Tuesday, November 30, 2004

Why "the least dangerous branch"?

The phrase comes from Alexander Bickel's book of that name, which in turn comes from Alexander Hamilton's characterisation of the judiciary in Federalist #78. Alexander Hamilton referred to the Supreme Court as the "least dangerous" branch of the government because it possessed neither the "power of the purse" (i.e. the legislative power) nor that of "the sword" (the executive power and the police and army).

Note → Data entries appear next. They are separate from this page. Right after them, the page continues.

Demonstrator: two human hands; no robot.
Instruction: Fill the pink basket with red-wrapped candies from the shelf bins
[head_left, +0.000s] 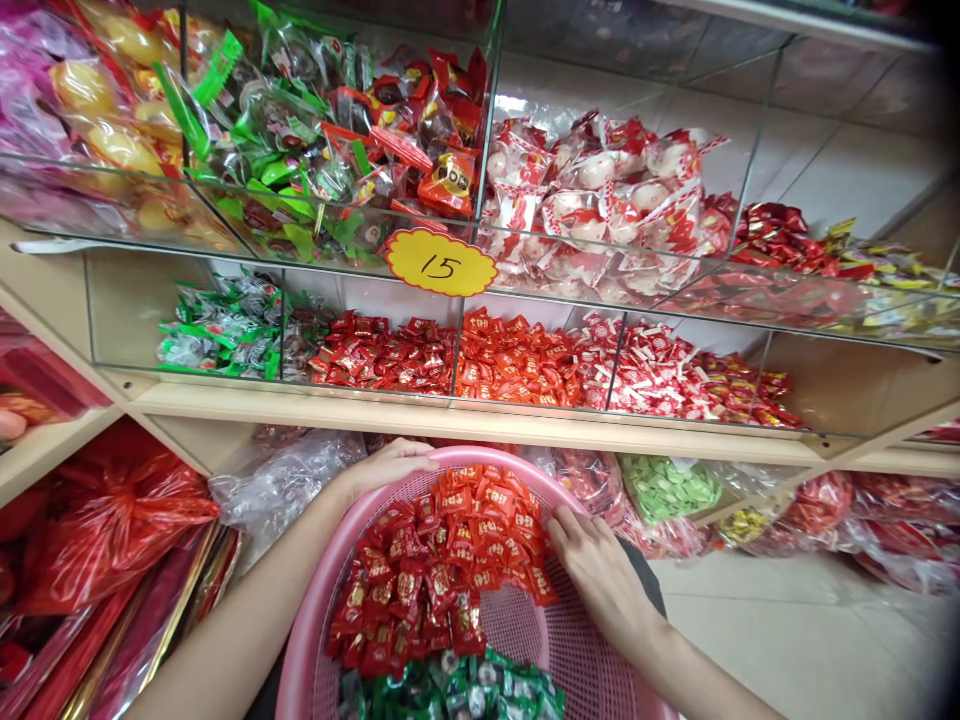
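Note:
A pink plastic basket [298, 640] with mesh walls is in front of me at the bottom. My left hand [390, 466] grips its far left rim. On the right side, my right hand [592, 560] is closed over the rim, with bent fingers inside, close against the orange-red wrapped candies [491, 520]. Its thumb and the rim below it are hidden. Inside the basket, dark red wrapped candies [405, 590] lie beside the orange-red ones, and green wrapped candies [457, 690] sit nearest me. Part of the mesh bottom shows between the piles.
Ahead, a lower shelf [480, 415] has clear bins of small wrapped candies. Above it are bins of larger packets and a yellow price tag [441, 262] reading 15. Bagged goods [667, 485] lie underneath. A red plastic bag [124, 510] is at left, tiled floor [780, 610] at right.

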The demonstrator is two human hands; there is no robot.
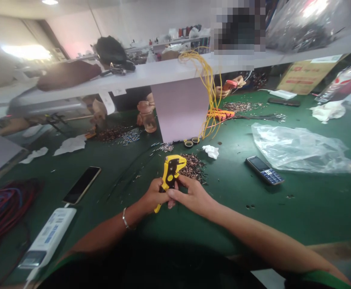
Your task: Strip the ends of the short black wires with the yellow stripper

I was not particularly familiar with this appraisal back when I was in ConLaw class, but I think I understood the essence of this issue without having it pointed out to me. At one point, there was a bit of discussion of issues such as judicial restraint and "political questions", and I believe that I pointed out that at base, all court decisions are "political questions". I said that there's nothing in the Constitution (or even practically in the government structure) that will actually enforce adherence to the Constitution (or at least what the Supreme Court says the Constitution requires). The executive is free to ignore the courts, as is the legislature. And there's nothing the courts can do to say boo about it. My ConLaw professor, and author of one of the ConLaw books (and an eminent pragmatist, near as I can tell), Jesse Choper, said, "yes, but that's outside the subject matter of this course" (or words to that effect). That is true: They were trying to instruct me on what happens when the legal system works as intended and people follow the rules. It is yet to be shown that the current ruling regime will follow the rules, though. . . .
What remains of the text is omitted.